Transcribe all the data below exactly, leaving its pictures out.

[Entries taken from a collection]
>>>>>

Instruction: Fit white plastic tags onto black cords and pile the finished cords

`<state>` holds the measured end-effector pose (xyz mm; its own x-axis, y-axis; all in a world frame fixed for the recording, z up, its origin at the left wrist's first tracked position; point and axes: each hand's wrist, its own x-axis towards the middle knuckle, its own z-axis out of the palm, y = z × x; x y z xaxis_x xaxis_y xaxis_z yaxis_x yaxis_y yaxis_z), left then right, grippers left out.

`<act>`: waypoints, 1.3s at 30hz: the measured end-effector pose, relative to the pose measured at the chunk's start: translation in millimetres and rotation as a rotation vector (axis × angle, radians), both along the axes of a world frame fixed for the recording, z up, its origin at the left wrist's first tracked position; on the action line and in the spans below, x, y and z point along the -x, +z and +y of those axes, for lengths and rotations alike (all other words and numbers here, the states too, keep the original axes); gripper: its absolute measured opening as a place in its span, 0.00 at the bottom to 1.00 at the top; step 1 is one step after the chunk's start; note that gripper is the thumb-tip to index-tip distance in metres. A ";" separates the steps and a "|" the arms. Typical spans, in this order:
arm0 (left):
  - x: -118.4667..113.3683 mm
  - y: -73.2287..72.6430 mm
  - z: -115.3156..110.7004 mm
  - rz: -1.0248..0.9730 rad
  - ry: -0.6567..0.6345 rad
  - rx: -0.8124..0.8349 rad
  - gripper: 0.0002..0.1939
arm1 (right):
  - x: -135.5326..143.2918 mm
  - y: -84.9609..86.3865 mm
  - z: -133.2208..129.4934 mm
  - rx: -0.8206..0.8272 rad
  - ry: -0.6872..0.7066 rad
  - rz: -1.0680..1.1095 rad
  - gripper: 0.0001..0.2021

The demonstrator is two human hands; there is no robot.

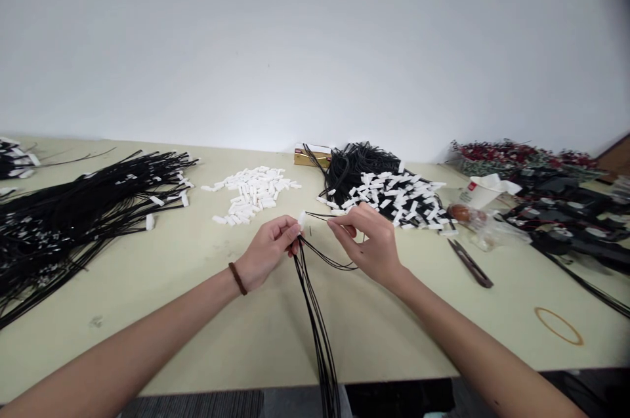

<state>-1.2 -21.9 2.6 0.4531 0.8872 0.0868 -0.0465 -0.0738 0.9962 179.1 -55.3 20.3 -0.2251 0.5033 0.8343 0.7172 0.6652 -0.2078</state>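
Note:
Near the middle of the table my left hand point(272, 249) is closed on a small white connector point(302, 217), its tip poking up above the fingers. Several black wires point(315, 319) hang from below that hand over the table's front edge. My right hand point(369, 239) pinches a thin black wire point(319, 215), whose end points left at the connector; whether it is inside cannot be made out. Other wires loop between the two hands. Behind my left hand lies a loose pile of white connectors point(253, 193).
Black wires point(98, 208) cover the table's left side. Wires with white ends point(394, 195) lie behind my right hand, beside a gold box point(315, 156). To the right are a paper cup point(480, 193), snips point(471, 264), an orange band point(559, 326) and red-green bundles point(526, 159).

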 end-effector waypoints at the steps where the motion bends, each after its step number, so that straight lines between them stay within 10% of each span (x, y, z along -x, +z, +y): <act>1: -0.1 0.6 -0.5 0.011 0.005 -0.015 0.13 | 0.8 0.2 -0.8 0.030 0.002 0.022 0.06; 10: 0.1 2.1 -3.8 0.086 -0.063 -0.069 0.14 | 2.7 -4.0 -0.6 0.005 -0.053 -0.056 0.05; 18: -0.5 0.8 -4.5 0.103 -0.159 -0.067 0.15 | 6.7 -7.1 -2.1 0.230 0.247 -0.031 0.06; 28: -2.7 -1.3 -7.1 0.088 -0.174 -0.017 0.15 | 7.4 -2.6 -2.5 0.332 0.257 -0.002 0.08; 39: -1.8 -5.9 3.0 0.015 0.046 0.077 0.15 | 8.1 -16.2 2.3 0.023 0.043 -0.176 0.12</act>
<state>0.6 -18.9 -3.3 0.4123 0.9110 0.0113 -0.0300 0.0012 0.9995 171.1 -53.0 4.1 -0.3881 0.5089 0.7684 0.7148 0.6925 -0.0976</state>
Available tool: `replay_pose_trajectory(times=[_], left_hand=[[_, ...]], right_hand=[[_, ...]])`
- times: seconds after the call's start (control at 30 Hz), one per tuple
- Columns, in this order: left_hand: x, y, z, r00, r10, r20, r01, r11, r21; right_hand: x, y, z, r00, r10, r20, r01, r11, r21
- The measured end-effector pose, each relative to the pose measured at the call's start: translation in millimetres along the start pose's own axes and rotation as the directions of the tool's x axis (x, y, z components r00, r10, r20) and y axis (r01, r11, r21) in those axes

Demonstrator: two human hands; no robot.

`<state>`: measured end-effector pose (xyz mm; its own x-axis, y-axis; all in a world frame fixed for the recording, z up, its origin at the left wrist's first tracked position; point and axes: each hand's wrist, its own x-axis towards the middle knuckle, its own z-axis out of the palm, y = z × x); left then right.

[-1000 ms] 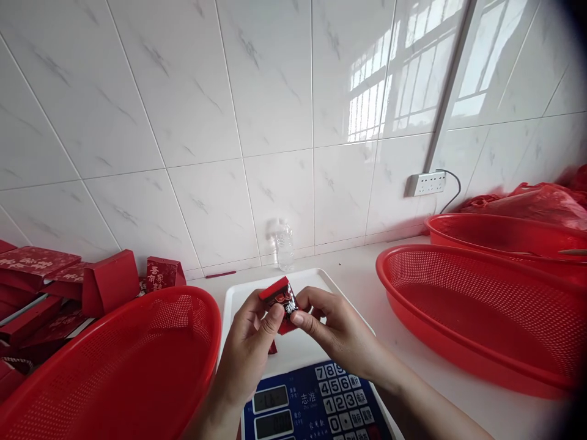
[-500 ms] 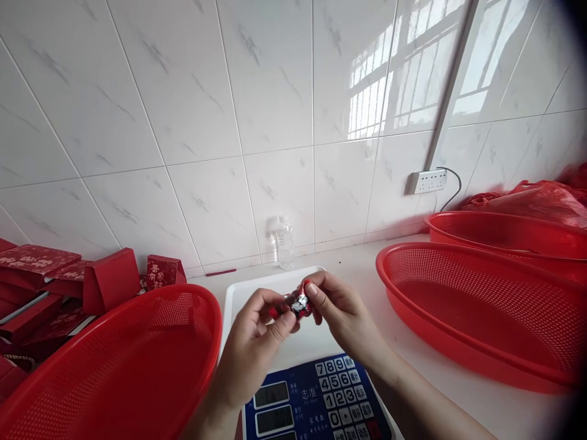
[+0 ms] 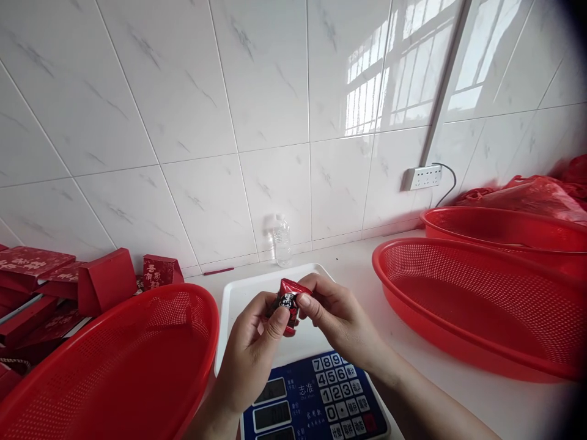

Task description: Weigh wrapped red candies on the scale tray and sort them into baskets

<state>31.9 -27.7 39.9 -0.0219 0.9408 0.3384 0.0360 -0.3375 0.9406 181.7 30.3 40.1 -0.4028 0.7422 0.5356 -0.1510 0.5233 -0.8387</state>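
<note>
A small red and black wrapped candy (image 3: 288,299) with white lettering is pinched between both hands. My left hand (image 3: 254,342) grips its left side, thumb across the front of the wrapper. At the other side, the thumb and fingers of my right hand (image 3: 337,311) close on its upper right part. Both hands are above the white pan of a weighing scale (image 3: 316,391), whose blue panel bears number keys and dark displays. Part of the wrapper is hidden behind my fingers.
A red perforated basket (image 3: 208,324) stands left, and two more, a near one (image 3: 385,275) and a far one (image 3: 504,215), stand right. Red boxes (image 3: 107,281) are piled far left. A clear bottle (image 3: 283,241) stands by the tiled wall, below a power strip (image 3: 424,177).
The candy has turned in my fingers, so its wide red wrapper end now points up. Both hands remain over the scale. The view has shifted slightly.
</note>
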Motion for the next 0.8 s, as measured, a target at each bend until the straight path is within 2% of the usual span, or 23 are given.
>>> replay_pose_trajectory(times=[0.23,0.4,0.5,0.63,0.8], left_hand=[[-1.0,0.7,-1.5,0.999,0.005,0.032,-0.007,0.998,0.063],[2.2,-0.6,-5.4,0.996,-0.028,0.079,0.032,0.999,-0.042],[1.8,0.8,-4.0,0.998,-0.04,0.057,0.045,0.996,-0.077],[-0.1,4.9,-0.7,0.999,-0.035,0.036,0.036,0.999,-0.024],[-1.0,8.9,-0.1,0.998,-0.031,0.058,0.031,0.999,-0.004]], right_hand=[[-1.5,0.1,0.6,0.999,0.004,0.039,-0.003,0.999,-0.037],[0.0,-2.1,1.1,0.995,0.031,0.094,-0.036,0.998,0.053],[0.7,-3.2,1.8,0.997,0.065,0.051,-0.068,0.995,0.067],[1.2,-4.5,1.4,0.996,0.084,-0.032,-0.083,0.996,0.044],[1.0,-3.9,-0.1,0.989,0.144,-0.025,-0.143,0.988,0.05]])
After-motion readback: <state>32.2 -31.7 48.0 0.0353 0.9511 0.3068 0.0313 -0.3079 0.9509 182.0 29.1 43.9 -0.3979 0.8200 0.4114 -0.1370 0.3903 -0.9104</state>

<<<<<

#### [Exercise output]
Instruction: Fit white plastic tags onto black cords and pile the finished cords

`<state>` holds the measured end-effector pose (xyz mm; its own x-axis, y-axis; all in a world frame fixed for the recording, z up, its origin at the left wrist's first tracked position; point and axes: each hand's wrist, its own x-axis towards the middle knuckle, its own z-axis out of the palm, y = z × x; x y z xaxis_x xaxis_y xaxis_z yaxis_x yaxis_y yaxis_z), left then right, grippers left out.

`<act>`: waypoints, 1.3s at 30hz: the measured end-effector pose, relative to the pose measured at the chunk's start: translation in millimetres and rotation as a rotation vector (axis × angle, radians), both along the axes of a world frame fixed for the recording, z up, its origin at the left wrist's first tracked position; on the action line and in the spans below, x, y and z point along the -x, +z and +y of those axes, for lengths and rotations alike (all other words and numbers here, the states too, keep the original axes); gripper: its absolute measured opening as a place in its span, 0.00 at the bottom to 1.00 at the top; step 1 is one step after the chunk's start; note that gripper is the thumb-tip to index-tip distance in metres. A ";" separates the steps and a "|" the arms. Typical spans, in this order:
arm0 (left):
  - x: -118.4667..113.3683 mm
  - y: -73.2287..72.6430 mm
  - z: -115.3156..110.7004 mm
  - rz: -1.0248..0.9730 rad
  - ry: -0.6567..0.6345 rad
  - rx: -0.8124..0.8349 rad
  - gripper: 0.0002..0.1939
arm1 (right):
  - x: -135.5326..143.2918 mm
  - y: -84.9609..86.3865 mm
  - z: -133.2208..129.4934 mm
  - rx: -0.8206..0.8272 rad
  - ry: -0.6872..0.7066 rad
  - rz: -1.0680..1.1095 rad
  - gripper: 0.0001..0.2021

The demonstrator is two human hands; there is no robot.


<state>-1.2 -21.9 2.6 0.4531 0.8872 0.0868 -0.0465 -0.0738 0.9962 179.1 -55.3 20.3 -0.2251 0.5033 0.8343 0.7172 0.6652 -0.2078</state>
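Note:
Near the middle of the table my left hand point(272, 249) is closed on a small white connector point(302, 217), its tip poking up above the fingers. Several black wires point(315, 319) hang from below that hand over the table's front edge. My right hand point(369, 239) pinches a thin black wire point(319, 215), whose end points left at the connector; whether it is inside cannot be made out. Other wires loop between the two hands. Behind my left hand lies a loose pile of white connectors point(253, 193).
Black wires point(98, 208) cover the table's left side. Wires with white ends point(394, 195) lie behind my right hand, beside a gold box point(315, 156). To the right are a paper cup point(480, 193), snips point(471, 264), an orange band point(559, 326) and red-green bundles point(526, 159).
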
 end-effector waypoints at the steps where the motion bends, each after its step number, so that straight lines between them stay within 10% of each span (x, y, z along -x, +z, +y): <act>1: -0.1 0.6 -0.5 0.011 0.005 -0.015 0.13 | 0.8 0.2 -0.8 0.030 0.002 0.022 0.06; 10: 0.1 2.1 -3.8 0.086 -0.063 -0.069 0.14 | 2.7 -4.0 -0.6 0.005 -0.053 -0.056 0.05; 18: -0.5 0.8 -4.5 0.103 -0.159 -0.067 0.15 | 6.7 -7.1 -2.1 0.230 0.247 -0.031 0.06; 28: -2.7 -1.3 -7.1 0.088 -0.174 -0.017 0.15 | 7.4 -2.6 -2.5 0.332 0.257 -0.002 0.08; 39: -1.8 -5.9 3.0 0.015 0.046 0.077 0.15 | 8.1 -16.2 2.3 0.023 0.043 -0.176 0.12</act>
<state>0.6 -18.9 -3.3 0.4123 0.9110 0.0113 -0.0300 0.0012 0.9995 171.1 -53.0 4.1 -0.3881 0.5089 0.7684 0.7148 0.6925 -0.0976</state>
Available tool: `replay_pose_trajectory(times=[_], left_hand=[[_, ...]], right_hand=[[_, ...]])`
- times: seconds after the call's start (control at 30 Hz), one per tuple
- Columns, in this order: left_hand: x, y, z, r00, r10, r20, r01, r11, r21; right_hand: x, y, z, r00, r10, r20, r01, r11, r21
- The measured end-effector pose, each relative to the pose measured at the call's start: translation in millimetres along the start pose's own axes and rotation as the directions of the tool's x axis (x, y, z components r00, r10, r20) and y axis (r01, r11, r21) in those axes

Demonstrator: two human hands; no robot.

`<state>`: measured end-effector pose (xyz mm; its own x-axis, y-axis; all in a world frame fixed for the recording, z up, its origin at the left wrist's first tracked position; point and axes: each hand's wrist, its own x-axis towards the middle knuckle, its own z-axis out of the palm, y = z × x); left then right.

[-1000 ms] 
[-500 ms] 
[+0 ms] 

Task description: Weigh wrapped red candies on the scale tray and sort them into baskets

<state>31.9 -27.7 39.9 -0.0219 0.9408 0.3384 0.0360 -0.3375 0.9406 181.7 30.3 40.1 -0.4028 0.7422 0.5356 -0.1510 0.5233 -0.8387</state>
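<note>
A small red and black wrapped candy (image 3: 288,299) with white lettering is pinched between both hands. My left hand (image 3: 254,342) grips its left side, thumb across the front of the wrapper. At the other side, the thumb and fingers of my right hand (image 3: 337,311) close on its upper right part. Both hands are above the white pan of a weighing scale (image 3: 316,391), whose blue panel bears number keys and dark displays. Part of the wrapper is hidden behind my fingers.
A red perforated basket (image 3: 208,324) stands left, and two more, a near one (image 3: 385,275) and a far one (image 3: 504,215), stand right. Red boxes (image 3: 107,281) are piled far left. A clear bottle (image 3: 283,241) stands by the tiled wall, below a power strip (image 3: 424,177).
The candy has turned in my fingers, so its wide red wrapper end now points up. Both hands remain over the scale. The view has shifted slightly.
</note>
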Motion for the next 0.8 s, as measured, a target at each bend until the straight path is within 2% of the usual span, or 23 are given.
>>> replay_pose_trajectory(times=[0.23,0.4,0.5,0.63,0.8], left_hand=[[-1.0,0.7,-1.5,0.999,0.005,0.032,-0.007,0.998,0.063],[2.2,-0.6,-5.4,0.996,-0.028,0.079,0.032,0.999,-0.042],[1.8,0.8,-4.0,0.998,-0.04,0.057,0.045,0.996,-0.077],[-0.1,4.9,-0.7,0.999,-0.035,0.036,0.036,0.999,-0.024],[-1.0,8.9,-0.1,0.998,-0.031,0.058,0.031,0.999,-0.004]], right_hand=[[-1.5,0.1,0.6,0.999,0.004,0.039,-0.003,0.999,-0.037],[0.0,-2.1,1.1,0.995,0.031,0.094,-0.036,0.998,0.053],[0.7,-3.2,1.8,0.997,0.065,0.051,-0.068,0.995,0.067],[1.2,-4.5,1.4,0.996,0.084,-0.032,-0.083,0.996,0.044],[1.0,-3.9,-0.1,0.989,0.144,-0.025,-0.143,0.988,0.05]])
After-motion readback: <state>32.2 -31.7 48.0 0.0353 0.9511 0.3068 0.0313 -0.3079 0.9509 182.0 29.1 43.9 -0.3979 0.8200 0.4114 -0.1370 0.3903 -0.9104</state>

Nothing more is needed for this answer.